Ocaso rezumaba de vida y color. En la ciudad se estaba celebrando el aniversario de su creación y todo estaba decorado para acoger a muchos turistas que llegaban de otras ciudades solo por la diversión. No era el caso de Santi, que llevaba viviendo allí toda su vida. Esa mañana se había despertado temprano solo para ver cómo organizaban y decoraban las calles para la celebración que tendría lugar esa tarde. Además, así podía colaborar él también y ayudar a cualquier cosa que se necesitara.
El tiempo pasó muy rápido mientras se dedicaba a ayudar, y ya casi era la hora de dar comienzo a la gran fiesta con los fuegos artificiales. Los brillos rojos inundaron el cielo junto a otros destellos verdosos y azulados. Las explosiones amarillas caían en forma de cascada y las naranjas formaban pequeños tornados. Era un espectáculo maravilloso. Sin embargo, Santi se percató de que una figura aprovechaba la distracción del público para adentrarse en el bosque de la ciudad, al que se accedía a través de un gran portón en una de las calles principales.
Rápidamente se preguntó que qué haría un tipo tan sospechoso como aquel yendo al bosque a esas horas y corrió tras él, abandonando el espectáculo celeste.
El bosque era un lugar muy tranquilo y siniestro a la vez. Los árboles eran muy grandes y frondosos, y sus copas llegaban a alturas inimaginables. Observó a su objetivo varios metros por delante, caminando lentamente entre las imponentes masas vegetales. Santi comenzó a andar por el sendero procurando hacer el menor ruido posible, y ya llevaba unos pasos andados cuando la oscuridad se cernió sobre él. Cuatro seres oscuros con una forma abstracta le rodearon y giraron a su alrededor, señalando que no tenía escapatoria.
—¿Errantes en Ocaso? —preguntó boquiabierto mientras trataba de encontrar una apertura.
Las criaturas siguieron girando a su alrededor hasta que se lanzaron contra él de golpe, atacando con sus oscuros tentáculos.
—¡Ugh! —gritaba Santi mientras era atacado por las criaturas.
Entonces, una especie de cortocircuito se abrió paso en el interior de su mente. La electricidad se expandió desde sus manos y electrocutó a las criaturas que le acechaban.
—¿Qu-qué narices ha sido eso?
Las criaturas desaparecieron en un halo de oscuridad y Santi se quedó allí de pie observándose las manos y preguntándose el sentido que todo eso tenía.
«No puedo quedarme aquí perdiendo el tiempo, ya lo averiguaré más tarde... —pensó—. Tengo que encontrar a aquel tipo tan misterioso».
Aún con sus manos centelleando aquella extraña electricidad, Santi corrió para internarse en lo profundo del bosque.
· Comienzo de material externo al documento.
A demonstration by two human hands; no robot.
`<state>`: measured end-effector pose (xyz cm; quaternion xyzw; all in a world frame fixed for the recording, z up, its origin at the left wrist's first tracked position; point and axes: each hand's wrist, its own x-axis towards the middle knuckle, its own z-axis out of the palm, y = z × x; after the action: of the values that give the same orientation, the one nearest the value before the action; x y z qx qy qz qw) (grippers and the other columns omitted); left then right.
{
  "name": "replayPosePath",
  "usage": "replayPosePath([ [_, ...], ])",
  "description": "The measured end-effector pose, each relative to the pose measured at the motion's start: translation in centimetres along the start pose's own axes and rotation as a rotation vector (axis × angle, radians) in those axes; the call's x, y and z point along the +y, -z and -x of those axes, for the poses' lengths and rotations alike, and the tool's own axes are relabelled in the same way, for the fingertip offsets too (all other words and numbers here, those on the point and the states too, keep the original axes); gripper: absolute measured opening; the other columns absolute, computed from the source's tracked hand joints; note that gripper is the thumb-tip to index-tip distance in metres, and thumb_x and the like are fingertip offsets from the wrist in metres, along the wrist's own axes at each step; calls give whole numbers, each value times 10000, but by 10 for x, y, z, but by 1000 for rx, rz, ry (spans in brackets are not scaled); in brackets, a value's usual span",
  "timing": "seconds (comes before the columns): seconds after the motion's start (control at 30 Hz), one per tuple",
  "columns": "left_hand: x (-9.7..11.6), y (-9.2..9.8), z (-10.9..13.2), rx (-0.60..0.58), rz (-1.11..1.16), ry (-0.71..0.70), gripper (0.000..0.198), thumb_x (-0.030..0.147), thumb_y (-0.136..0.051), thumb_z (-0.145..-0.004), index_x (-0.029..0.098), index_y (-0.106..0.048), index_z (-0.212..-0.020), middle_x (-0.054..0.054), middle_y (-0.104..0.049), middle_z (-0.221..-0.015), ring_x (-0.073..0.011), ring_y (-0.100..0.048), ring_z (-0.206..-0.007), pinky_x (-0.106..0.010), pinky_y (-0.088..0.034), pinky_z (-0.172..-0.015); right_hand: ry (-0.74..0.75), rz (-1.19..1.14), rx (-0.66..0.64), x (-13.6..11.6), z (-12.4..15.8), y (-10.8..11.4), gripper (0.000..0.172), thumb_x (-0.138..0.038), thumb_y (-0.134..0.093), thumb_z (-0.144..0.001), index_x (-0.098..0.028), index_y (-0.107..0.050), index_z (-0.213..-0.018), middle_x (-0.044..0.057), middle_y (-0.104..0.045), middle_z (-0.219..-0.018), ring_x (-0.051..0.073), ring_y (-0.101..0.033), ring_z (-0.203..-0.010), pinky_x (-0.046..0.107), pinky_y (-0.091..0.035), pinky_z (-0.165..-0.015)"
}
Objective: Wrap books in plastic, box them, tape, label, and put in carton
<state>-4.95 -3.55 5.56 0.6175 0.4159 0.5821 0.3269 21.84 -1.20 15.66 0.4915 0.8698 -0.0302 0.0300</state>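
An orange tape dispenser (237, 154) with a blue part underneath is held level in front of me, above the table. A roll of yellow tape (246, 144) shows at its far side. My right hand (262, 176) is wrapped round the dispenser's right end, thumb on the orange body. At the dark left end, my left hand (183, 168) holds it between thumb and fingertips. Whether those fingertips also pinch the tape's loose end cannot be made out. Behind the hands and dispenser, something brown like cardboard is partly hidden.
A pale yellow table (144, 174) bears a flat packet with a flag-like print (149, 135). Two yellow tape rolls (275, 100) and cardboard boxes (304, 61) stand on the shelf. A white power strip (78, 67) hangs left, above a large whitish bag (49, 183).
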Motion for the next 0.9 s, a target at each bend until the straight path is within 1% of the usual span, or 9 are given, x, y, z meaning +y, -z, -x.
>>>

Sin embargo, su mente no podía parar de preguntarse por qué habían aparecido aquellos seres en el bosque. Los errantes eran unos monstruos muy peligrosos que solo aparecían en las leyendas y en los cuentos para niños y se les describía como unas masas de oscuridad repletas de tentáculos dispuestas a robar el alma de las personas nobles. Pero él acababa de enfrentarse a cuatro de ellos y los había derrotado de una forma muy inusual. Intentando apartar todo esto de su cabeza, Santi continuó corriendo por entre los árboles hasta que halló su objetivo: el extraño hombre vestía una larga túnica negra y estaba frente a una gran verja de una mansión enorme que, por su aspecto, parecía abandonada.
La mansión estaba hecha de grandes ladrillos anaranjados y tenía un enorme jardín lleno de árboles con formas redondeadas y alargadas. La gran verja que cerraba el paso al público era de un negro muy intenso y tenía un gran candado sujetado por varias cadenas enrolladas a la valla. El hombre extraño sujetaba con curiosidad el candado y lo observaba desde todos los ángulos posibles. Santi observaba escondido entre la maleza todos sus movimientos cuando, de repente, el encapuchado se desvaneció sin dejar rastro.